- **ACTIVITY**:
Across the lines of the records below, how many have the string "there" in them? Answer with the number alone.

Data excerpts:
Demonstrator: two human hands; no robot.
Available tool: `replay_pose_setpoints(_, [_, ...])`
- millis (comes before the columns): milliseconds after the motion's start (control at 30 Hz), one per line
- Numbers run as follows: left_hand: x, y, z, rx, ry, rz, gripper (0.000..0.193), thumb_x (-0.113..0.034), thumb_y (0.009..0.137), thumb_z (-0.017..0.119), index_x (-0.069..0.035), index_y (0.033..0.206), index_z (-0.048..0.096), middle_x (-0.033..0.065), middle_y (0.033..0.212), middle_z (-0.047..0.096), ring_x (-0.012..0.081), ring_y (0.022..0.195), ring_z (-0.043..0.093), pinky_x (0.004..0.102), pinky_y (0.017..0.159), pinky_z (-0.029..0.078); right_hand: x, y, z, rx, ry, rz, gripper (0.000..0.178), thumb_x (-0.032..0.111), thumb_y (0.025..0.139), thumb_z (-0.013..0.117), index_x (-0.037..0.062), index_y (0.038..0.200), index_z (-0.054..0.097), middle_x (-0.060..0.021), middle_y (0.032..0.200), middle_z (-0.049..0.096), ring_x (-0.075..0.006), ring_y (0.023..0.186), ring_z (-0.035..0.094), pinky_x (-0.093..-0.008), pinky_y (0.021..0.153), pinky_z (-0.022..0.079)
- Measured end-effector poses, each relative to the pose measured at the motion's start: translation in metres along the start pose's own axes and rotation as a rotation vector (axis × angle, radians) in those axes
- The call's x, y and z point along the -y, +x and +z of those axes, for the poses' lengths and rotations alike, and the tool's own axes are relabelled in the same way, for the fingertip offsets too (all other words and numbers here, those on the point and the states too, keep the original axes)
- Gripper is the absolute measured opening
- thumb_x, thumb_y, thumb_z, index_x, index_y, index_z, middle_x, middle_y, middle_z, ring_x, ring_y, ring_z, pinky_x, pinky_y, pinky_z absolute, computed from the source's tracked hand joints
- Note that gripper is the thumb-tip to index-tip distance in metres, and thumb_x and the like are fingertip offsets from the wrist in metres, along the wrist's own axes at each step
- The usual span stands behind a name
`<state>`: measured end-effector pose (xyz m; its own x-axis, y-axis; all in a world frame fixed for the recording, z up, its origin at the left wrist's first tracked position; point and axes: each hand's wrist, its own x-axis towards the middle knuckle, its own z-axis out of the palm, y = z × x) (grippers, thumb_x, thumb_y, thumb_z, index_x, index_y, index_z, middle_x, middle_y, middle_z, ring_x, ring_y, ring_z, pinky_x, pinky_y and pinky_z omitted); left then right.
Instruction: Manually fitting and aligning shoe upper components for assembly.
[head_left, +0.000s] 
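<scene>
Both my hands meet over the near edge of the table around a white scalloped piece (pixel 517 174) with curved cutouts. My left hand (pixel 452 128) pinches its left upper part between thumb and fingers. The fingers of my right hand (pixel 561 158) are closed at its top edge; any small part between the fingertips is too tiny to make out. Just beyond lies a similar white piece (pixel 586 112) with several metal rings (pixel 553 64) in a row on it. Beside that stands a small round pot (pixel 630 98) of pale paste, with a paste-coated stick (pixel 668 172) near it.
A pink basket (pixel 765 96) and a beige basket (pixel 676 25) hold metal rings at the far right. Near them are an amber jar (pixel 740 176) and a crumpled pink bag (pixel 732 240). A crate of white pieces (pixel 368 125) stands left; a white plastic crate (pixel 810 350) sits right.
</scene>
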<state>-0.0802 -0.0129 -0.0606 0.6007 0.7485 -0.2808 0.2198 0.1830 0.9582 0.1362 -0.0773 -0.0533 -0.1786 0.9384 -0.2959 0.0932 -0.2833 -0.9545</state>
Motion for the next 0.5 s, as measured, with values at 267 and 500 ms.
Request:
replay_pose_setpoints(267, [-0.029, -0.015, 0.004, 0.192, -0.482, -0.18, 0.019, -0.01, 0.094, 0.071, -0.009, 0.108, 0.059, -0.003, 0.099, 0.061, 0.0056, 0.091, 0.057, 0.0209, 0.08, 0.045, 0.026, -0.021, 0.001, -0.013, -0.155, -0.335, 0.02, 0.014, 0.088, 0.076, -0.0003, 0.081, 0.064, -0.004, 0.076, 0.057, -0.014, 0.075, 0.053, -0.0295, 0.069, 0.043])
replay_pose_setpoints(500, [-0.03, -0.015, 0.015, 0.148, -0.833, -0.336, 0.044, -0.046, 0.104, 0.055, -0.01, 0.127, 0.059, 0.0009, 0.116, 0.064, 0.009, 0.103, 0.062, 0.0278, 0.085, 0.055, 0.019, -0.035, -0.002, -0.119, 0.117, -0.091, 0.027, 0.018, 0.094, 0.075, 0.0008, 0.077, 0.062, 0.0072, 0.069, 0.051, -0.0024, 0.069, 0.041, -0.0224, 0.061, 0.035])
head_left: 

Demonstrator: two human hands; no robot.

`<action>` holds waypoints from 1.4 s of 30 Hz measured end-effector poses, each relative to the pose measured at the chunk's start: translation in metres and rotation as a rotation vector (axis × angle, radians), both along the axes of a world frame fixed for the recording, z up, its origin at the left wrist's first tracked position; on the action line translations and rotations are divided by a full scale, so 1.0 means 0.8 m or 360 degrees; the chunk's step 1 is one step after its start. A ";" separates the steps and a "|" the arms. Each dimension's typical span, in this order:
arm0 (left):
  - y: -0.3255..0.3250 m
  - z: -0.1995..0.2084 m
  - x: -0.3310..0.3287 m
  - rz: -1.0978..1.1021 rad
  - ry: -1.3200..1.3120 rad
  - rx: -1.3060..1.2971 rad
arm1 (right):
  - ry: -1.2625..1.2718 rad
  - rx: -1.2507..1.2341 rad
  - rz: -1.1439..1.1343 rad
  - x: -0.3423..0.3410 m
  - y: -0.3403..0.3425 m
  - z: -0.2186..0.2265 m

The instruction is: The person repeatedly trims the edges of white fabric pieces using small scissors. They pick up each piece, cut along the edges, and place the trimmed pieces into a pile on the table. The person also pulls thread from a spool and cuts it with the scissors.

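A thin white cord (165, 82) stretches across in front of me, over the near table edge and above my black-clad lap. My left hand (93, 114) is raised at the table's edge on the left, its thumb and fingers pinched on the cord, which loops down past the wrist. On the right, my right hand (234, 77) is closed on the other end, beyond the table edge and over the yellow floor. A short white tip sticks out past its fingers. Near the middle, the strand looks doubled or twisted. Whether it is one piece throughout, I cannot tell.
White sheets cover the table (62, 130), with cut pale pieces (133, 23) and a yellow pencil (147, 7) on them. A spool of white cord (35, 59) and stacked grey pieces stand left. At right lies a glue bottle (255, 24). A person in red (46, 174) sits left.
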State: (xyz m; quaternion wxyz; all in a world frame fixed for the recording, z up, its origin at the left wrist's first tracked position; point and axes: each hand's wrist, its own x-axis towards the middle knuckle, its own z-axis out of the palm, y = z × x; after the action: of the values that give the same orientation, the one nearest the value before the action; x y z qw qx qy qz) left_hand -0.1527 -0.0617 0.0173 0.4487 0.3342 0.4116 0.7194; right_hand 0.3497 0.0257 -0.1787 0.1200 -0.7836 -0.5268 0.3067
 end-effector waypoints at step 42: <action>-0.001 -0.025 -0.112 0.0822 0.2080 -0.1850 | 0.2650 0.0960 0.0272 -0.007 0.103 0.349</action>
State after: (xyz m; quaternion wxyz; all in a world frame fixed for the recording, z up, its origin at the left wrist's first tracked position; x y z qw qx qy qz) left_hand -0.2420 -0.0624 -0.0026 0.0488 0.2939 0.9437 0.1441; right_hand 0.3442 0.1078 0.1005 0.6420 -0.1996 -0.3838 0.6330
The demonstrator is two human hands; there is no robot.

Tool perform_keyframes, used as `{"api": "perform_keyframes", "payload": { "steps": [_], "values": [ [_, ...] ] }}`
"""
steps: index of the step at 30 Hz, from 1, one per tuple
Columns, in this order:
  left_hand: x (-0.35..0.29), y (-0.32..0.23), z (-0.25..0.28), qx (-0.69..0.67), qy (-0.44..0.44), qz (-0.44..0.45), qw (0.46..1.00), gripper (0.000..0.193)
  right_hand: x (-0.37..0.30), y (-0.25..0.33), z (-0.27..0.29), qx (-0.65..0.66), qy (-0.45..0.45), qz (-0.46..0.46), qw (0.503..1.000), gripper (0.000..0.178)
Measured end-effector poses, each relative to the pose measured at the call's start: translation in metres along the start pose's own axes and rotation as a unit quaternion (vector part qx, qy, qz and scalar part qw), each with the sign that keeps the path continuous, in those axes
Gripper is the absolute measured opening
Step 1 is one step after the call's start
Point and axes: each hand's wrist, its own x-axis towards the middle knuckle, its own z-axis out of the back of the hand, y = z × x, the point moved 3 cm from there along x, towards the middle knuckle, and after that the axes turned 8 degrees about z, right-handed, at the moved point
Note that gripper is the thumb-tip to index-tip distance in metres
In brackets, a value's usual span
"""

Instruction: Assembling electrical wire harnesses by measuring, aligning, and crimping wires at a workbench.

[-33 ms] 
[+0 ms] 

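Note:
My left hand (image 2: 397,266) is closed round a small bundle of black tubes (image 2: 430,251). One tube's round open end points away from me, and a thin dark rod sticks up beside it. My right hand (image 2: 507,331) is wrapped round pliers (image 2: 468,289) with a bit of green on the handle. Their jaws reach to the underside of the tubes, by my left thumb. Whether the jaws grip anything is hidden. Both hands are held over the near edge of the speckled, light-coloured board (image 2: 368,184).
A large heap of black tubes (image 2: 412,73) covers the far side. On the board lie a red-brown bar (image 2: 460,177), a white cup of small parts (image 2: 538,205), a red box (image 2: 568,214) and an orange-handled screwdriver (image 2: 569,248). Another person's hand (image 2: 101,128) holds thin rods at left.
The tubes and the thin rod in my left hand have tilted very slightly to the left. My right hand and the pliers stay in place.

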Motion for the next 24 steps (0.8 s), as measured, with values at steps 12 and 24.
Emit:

- **ANSWER SECTION**:
2